● WORK INSTRUCTIONS: Task for the records below: please retype exactly and only the lines from the first through the one with "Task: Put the", with every picture omitted.

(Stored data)
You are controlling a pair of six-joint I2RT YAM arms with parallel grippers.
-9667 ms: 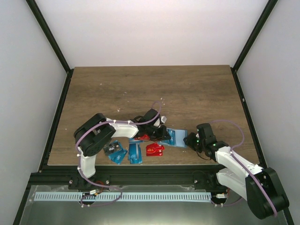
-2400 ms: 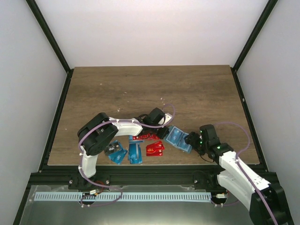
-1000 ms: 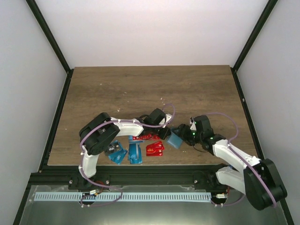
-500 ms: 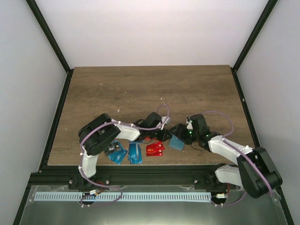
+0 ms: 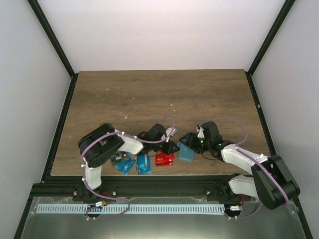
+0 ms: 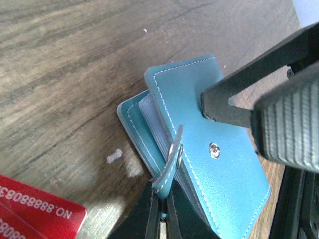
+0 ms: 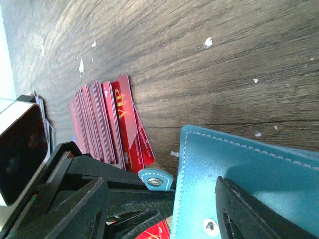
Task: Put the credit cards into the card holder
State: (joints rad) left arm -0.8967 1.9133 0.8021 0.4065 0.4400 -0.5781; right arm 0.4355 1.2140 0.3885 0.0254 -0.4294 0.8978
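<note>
One card holder (image 6: 234, 169), flap (image 6: 179, 84) raised | left jaws pinching its snap tab (image 6: 169, 159) | right jaws wide, fingertip (image 6: 219, 107) on flap

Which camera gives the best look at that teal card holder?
The left wrist view: the card holder fills the frame, flap ajar, stitching and snap plain, its strap pinched in the left end effector. The right wrist view shows only one corner; the top view shows a small teal patch.
</note>
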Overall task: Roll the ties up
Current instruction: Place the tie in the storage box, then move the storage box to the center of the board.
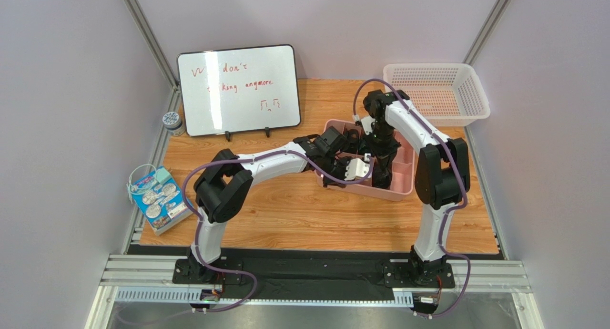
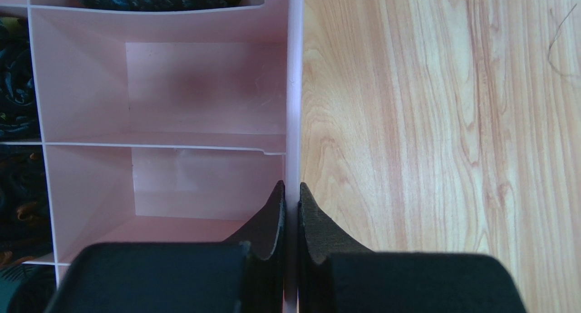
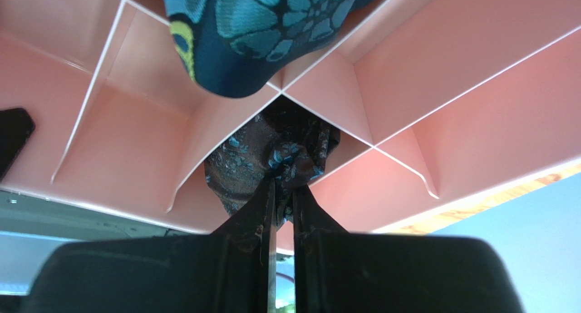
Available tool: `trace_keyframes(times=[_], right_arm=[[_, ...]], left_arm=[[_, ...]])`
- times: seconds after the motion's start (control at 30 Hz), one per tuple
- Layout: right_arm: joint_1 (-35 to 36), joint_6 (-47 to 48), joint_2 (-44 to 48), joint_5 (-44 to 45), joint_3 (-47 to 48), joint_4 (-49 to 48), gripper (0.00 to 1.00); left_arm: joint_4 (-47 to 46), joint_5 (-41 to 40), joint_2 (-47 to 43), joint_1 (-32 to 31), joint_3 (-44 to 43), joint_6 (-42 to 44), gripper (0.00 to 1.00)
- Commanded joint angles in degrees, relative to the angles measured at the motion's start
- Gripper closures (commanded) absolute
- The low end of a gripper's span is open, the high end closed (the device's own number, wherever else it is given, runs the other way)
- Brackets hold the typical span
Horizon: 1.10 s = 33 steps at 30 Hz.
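Right gripper (image 3: pixel 281 190) nipping dark tie (image 3: pixel 245 167) at its tips, inside pink organizer (image 3: pixel 477 122)

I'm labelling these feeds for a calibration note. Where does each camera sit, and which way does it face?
Top external: above and behind the bases, facing down on the table; left arm and right arm show whole, meeting at the pink organizer.
Left wrist: on the left arm, facing along the left end effector, shut on the organizer's side wall.
Right wrist: on the right arm, facing into a compartment; right end effector shut on a dark patterned tie.
Shared: all views show the organizer.
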<state>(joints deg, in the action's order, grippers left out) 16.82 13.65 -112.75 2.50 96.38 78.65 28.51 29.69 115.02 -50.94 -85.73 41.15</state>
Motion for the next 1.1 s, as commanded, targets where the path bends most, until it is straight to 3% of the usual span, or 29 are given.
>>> trace_keyframes(times=[0.0,0.13,0.33,0.37,0.4,0.47,0.57,0.67,0.83,1.07], right_arm=[[0.41,-2.83,4.64,0.57,-3.74,-3.58,1.0],[0.5,-6.35,5.87,-0.13,-5.94,-5.0,1.0],[0.06,-5.39,5.08,-1.62,1.96,-3.42,0.72],[-0.2,-4.78,5.08,-1.62,3.45,-3.16,0.65],[-0.82,-4.6,5.34,-3.62,4.68,-2.89,0.47],[-1.61,-4.16,5.96,-4.69,7.85,-2.89,0.26],[-4.41,-3.72,7.19,-6.97,11.37,-2.89,0.08],[-6.7,-3.63,8.33,-9.35,15.05,-2.98,0.0],[-12.5,-3.63,9.12,-10.41,19.63,-3.24,0.0],[-19.19,-4.42,9.13,-12.61,19.2,-3.33,0.0]], left_arm=[[2.34,-1.83,0.03,-2.06,1.27,-7.47,1.0],[1.2,-4.11,0.29,-2.06,1.62,-14.94,1.0],[-0.74,-6.04,-0.5,-1.97,3.73,-19.7,1.0],[-0.65,-6.83,-0.5,-1.71,3.73,-19.61,1.0],[-0.56,-6.93,-0.67,-1.45,3.47,-19.09,1.0],[-0.13,-7.02,-0.85,0.04,2.77,-19.17,1.0],[0.76,-6.67,-1.12,2.07,1.28,-18.39,1.0],[1.28,-8.15,-1.03,3.56,0.14,-17.07,1.0],[3.39,-7.28,0.82,7.34,-2.77,-17.07,1.0],[4.44,-4.39,5.21,9.28,-9.26,-2.23,1.0]])
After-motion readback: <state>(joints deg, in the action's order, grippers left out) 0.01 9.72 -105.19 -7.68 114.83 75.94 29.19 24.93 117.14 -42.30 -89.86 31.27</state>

● RESPONSE TO THIS TASK:
You are controlling a pair of six-joint I2RT YAM arms with parallel grippers.
-9667 ms: 
-2400 ms: 
-1000 ms: 
-500 ms: 
+0 ms: 
+0 ms: 
+0 ms: 
Task: Put the credit cards into the card holder

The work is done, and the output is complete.